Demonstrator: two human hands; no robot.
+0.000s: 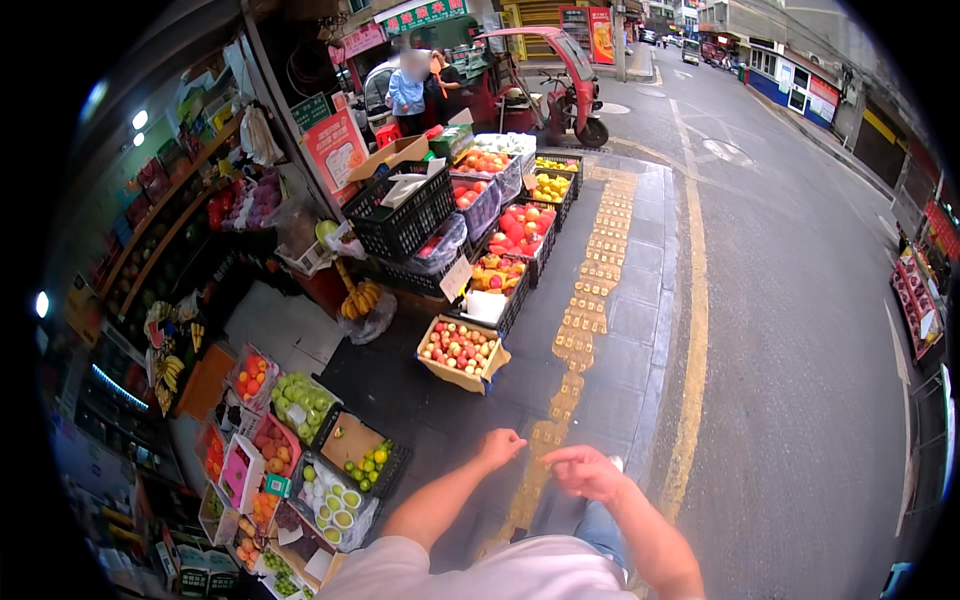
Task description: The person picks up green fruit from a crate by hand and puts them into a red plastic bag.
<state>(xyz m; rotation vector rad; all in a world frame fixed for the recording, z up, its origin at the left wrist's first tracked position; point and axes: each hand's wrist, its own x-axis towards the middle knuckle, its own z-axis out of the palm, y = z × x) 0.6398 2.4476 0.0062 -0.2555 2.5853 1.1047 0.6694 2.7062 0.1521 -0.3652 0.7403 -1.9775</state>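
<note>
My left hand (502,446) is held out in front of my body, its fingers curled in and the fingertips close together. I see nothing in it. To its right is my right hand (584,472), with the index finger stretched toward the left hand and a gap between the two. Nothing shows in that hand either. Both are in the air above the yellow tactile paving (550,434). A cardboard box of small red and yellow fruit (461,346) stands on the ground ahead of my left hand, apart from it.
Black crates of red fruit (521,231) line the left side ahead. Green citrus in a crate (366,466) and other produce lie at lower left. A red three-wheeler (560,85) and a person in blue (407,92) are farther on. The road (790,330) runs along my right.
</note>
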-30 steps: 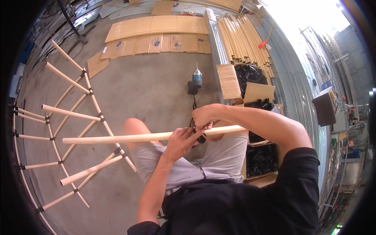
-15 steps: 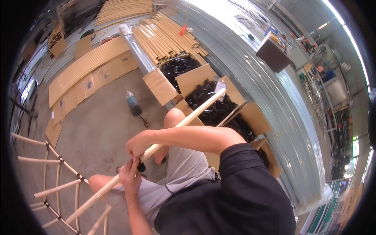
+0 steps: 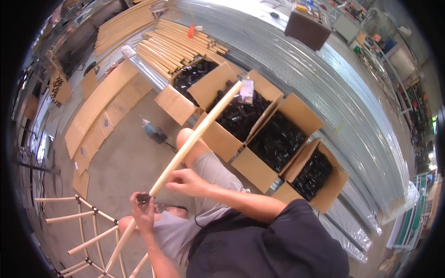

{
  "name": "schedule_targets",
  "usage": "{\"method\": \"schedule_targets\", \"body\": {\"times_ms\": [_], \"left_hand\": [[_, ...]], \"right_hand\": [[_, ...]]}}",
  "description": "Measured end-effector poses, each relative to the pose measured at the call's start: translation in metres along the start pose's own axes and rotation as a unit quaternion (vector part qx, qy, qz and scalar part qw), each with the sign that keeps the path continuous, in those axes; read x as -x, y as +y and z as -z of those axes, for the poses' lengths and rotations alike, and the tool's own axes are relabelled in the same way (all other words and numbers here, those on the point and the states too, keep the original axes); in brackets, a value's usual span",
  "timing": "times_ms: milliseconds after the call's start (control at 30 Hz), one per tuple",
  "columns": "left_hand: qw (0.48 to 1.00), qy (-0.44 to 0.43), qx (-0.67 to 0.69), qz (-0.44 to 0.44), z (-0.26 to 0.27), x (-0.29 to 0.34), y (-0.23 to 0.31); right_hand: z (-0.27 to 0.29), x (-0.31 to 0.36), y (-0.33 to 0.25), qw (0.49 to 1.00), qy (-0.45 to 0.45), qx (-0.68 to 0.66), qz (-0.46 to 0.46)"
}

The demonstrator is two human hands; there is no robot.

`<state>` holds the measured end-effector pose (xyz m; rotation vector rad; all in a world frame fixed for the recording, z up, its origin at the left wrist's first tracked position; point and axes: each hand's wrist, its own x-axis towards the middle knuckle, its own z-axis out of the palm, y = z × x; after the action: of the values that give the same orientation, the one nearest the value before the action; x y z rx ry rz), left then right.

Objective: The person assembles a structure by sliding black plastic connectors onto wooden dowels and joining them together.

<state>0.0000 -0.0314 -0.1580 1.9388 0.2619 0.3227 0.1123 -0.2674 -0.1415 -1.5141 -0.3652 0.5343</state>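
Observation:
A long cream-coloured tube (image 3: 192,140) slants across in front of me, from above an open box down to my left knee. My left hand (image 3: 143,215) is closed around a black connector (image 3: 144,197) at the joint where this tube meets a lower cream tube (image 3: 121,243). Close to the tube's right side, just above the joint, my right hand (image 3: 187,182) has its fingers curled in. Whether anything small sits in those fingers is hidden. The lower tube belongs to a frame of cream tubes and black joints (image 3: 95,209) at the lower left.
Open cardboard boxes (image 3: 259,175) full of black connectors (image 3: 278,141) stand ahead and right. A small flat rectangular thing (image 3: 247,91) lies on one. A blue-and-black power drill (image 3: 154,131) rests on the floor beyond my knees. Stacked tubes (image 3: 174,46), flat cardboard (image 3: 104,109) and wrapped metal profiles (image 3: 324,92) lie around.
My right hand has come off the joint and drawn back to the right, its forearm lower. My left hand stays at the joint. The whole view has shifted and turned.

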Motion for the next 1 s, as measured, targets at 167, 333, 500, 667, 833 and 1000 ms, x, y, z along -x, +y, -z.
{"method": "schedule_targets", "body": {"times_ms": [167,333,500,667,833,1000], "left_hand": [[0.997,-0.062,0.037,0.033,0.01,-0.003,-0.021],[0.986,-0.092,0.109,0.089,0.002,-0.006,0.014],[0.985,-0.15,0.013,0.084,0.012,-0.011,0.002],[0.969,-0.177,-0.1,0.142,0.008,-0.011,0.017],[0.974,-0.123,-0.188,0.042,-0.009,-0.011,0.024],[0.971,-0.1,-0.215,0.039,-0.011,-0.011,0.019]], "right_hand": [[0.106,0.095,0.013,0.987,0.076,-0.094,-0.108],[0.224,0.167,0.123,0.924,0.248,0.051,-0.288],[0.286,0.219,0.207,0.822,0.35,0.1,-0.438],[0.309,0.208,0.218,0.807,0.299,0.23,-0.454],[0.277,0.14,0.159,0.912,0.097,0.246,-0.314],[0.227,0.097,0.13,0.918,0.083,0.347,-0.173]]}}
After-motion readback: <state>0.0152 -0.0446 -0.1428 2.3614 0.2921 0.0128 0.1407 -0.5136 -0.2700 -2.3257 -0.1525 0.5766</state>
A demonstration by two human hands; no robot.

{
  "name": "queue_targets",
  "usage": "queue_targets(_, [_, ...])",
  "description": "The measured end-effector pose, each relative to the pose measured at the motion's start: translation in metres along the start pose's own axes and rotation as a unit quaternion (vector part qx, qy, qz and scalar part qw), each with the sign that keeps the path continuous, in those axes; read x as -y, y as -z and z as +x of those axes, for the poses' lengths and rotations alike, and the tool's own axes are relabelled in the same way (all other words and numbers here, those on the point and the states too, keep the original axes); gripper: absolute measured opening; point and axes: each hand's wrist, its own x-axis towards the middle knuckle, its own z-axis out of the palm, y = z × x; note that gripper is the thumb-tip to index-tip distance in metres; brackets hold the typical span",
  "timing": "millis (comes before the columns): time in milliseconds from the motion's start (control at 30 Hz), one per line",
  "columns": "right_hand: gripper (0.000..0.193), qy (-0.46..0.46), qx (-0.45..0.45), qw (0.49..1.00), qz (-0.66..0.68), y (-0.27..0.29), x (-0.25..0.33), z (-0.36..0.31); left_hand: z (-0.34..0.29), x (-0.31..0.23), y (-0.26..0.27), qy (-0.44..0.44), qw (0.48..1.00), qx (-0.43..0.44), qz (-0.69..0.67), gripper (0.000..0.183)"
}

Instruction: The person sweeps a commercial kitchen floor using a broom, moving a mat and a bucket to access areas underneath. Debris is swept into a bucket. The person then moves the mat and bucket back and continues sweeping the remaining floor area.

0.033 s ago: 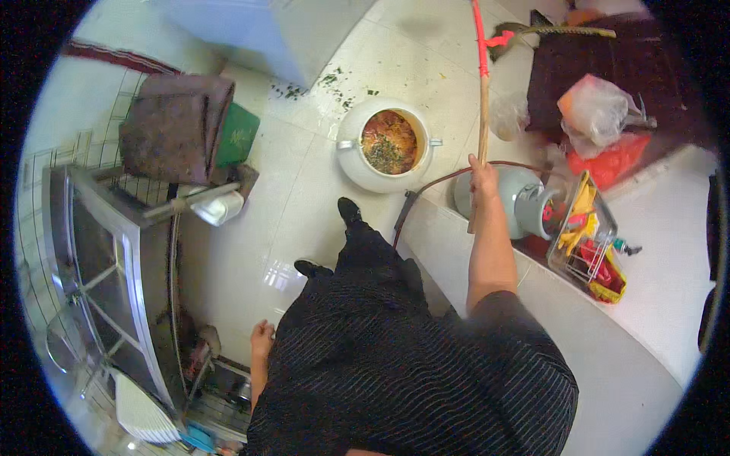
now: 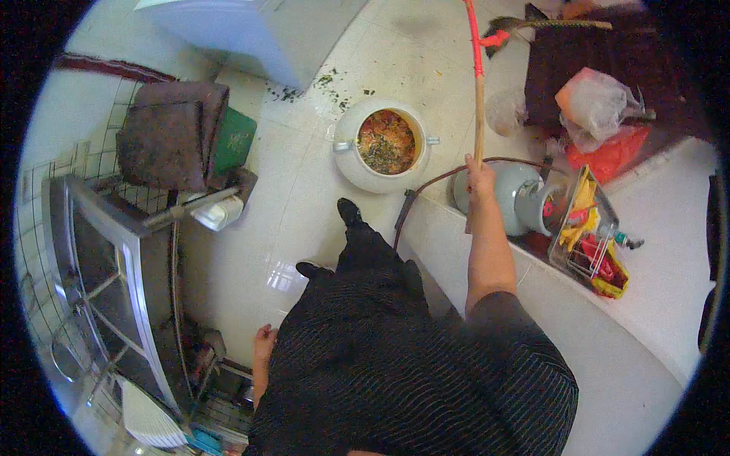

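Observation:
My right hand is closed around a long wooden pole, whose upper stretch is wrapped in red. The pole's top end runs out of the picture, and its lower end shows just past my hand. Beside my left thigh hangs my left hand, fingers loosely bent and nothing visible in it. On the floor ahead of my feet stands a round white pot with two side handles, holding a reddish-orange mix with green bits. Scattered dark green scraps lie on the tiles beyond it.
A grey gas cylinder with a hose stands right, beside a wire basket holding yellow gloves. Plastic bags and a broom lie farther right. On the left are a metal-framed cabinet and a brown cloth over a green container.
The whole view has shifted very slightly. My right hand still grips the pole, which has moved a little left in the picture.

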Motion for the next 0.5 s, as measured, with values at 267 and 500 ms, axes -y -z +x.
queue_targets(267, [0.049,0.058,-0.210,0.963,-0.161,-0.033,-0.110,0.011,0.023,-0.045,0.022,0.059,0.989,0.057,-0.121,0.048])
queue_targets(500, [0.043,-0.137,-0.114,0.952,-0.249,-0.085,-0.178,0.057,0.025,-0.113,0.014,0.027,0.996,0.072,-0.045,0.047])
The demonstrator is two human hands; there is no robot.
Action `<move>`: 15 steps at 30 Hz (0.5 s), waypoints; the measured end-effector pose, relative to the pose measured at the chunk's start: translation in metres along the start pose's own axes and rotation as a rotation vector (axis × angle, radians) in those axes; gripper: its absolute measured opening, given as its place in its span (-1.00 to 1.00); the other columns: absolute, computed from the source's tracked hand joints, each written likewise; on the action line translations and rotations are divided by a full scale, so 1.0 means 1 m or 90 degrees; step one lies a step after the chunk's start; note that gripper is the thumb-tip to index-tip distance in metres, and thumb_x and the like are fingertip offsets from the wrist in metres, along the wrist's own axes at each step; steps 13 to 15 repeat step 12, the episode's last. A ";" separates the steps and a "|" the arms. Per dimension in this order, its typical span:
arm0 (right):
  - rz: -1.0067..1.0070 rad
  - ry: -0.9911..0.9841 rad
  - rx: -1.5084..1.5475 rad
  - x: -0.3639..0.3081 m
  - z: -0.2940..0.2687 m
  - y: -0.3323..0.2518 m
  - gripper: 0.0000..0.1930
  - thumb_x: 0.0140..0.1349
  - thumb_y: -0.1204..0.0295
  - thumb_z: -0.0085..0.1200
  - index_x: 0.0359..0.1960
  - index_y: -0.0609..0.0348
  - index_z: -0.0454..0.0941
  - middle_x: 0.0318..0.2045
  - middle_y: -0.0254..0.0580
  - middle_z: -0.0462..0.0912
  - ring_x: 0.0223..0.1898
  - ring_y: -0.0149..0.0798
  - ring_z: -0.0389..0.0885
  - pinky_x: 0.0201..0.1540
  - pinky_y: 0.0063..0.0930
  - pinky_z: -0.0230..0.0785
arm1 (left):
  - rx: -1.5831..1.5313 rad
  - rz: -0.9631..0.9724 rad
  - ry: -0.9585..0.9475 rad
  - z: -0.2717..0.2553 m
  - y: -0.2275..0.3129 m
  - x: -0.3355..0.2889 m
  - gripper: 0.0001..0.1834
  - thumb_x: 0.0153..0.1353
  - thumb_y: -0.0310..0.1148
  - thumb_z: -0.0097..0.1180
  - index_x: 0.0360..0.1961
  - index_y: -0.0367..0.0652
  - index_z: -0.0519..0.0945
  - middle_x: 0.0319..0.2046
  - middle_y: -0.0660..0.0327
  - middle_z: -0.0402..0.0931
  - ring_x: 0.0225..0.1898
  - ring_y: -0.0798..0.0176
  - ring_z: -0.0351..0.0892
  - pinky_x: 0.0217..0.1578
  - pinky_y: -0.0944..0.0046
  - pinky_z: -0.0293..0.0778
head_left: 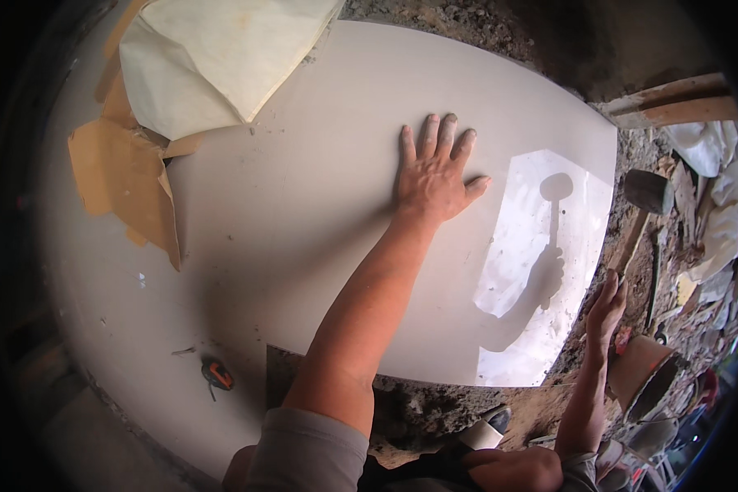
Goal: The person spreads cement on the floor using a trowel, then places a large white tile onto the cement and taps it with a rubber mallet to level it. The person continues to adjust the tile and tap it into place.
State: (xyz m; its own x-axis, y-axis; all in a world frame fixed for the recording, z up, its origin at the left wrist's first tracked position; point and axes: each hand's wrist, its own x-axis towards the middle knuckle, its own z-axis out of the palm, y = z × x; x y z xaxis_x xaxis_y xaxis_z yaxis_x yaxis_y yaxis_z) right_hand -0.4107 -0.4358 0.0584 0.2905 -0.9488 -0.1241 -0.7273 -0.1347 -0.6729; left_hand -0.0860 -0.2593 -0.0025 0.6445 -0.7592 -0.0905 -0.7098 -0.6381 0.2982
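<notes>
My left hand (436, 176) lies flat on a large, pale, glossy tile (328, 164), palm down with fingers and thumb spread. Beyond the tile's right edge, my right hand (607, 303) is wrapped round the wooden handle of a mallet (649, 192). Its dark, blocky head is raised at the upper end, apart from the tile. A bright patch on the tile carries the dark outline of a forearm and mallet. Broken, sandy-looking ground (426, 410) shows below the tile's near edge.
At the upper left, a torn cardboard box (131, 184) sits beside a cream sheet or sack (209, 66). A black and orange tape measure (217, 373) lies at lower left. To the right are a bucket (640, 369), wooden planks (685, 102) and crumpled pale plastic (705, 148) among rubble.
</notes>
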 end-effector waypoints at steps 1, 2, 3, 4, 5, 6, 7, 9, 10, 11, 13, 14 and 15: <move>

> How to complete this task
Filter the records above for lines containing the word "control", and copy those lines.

> Finished exercise
  "timing": "times_ms: milliseconds after the call's start (control at 30 Hz), one per tuple",
  "timing": "millis (comes before the columns): time in milliseconds from the motion's start (control at 30 Hz), one per line",

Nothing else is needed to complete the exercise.